Activity >> Will you quote precisely the lines that run from the top of the material below to the line containing "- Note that", both ends included?

===== Provided data

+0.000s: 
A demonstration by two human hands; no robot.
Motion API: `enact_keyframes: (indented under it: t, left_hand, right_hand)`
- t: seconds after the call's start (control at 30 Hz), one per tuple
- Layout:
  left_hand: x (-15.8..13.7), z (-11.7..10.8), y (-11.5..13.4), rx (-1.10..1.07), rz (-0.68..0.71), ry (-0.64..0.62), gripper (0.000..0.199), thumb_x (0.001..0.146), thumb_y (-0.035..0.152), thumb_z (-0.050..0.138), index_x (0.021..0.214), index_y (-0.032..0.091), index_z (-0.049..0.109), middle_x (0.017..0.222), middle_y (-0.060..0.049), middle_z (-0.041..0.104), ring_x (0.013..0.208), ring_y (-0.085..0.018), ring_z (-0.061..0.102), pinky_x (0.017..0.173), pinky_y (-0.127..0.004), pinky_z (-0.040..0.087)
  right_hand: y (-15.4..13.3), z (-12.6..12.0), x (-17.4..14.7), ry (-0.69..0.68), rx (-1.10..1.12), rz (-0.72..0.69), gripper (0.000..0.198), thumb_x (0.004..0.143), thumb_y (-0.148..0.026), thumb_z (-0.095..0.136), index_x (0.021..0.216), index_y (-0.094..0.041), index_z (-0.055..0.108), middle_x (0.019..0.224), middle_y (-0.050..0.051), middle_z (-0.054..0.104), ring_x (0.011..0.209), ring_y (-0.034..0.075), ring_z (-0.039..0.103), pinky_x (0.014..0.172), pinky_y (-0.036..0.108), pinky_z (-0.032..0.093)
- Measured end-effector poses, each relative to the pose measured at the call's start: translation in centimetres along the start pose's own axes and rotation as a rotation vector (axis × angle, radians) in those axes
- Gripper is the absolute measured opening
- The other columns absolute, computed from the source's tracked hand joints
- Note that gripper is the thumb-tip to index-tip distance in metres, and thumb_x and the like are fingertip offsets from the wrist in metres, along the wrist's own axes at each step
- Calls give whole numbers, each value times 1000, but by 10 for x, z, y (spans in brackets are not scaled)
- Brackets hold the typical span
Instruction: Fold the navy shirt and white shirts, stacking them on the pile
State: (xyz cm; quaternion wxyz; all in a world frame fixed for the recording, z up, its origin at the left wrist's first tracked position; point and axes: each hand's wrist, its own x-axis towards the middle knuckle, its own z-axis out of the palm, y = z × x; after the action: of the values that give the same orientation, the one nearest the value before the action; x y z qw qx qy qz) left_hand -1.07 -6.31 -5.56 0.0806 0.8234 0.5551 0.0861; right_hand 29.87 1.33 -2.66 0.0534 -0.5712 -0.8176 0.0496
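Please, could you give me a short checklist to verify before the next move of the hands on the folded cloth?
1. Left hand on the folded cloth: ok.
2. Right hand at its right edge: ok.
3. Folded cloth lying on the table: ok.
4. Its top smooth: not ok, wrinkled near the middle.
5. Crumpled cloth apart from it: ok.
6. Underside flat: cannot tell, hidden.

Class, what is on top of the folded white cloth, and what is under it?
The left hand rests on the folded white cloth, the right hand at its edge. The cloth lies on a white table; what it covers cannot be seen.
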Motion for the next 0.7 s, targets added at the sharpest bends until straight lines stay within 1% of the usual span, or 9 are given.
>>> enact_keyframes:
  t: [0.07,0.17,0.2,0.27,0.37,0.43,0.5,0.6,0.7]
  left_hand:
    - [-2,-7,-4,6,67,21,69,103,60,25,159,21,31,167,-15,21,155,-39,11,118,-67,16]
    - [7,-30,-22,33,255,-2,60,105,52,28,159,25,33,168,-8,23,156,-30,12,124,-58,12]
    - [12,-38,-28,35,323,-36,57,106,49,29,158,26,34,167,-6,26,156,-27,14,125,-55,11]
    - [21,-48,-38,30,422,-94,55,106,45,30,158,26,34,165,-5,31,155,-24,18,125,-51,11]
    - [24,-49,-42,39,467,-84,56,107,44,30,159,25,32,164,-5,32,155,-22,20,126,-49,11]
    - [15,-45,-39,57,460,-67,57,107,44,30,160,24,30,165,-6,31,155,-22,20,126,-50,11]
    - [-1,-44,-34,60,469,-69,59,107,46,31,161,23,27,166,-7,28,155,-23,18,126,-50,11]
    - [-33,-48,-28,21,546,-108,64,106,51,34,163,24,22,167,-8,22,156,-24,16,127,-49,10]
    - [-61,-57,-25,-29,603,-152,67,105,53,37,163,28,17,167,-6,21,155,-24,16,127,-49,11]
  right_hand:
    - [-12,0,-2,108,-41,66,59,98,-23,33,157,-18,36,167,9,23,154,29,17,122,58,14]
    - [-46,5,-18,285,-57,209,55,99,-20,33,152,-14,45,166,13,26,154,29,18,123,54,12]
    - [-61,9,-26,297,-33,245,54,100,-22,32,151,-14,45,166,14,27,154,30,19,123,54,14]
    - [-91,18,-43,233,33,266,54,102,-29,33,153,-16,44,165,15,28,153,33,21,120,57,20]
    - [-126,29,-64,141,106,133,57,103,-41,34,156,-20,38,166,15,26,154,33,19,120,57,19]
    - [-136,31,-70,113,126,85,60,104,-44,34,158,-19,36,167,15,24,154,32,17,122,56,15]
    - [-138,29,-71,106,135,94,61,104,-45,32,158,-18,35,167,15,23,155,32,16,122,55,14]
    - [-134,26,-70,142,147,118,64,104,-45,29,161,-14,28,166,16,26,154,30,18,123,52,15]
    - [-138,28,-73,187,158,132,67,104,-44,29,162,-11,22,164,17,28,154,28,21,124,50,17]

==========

Result of this exercise >>
+0.000s: 
A demonstration by two human hands; no robot.
Motion API: `enact_keyframes: (indented under it: t, left_hand, right_hand)`
- t: seconds after the call's start (control at 30 Hz), one per tuple
- Layout:
  left_hand: x (-15.8..13.7), z (-11.7..10.8), y (-11.5..13.4), rx (-1.10..1.07), rz (-0.68..0.71), ry (-0.64..0.62), gripper (0.000..0.199), thumb_x (0.001..0.146), thumb_y (-0.035..0.152), thumb_z (-0.050..0.138), index_x (0.021..0.214), index_y (-0.032..0.091), index_z (-0.049..0.109), middle_x (0.017..0.222), middle_y (-0.060..0.049), middle_z (-0.041..0.104), ring_x (0.013..0.208), ring_y (-0.085..0.018), ring_z (-0.061..0.102), pinky_x (0.017..0.173), pinky_y (-0.127..0.004), pinky_z (-0.040..0.087)
  right_hand: y (-15.4..13.3), z (-12.6..12.0), x (-17.4..14.7), ry (-0.69..0.68), rx (-1.10..1.12), rz (-0.72..0.69), gripper (0.000..0.198), thumb_x (0.004..0.143), thumb_y (-0.148..0.026), thumb_z (-0.095..0.136), index_x (0.021..0.216), index_y (-0.094..0.041), index_z (-0.055..0.108), middle_x (0.019..0.224), middle_y (-0.050..0.051), middle_z (-0.054..0.104), ring_x (0.011..0.209), ring_y (-0.034..0.075), ring_z (-0.039..0.103), pinky_x (0.014..0.172), pinky_y (-0.036..0.108), pinky_z (-0.032..0.093)
- Measured end-effector poses, each relative to the pose measured at the call's start: translation in centimetres along the start pose's own axes and rotation as a rotation vector (axis × angle, radians) in those axes
- Gripper is the absolute measured opening
- The other columns absolute, computed from the source's tracked hand joints
- Note that gripper is the thumb-tip to index-tip distance in metres, and thumb_x and the like are fingertip offsets from the wrist in metres, along the wrist's own axes at each step

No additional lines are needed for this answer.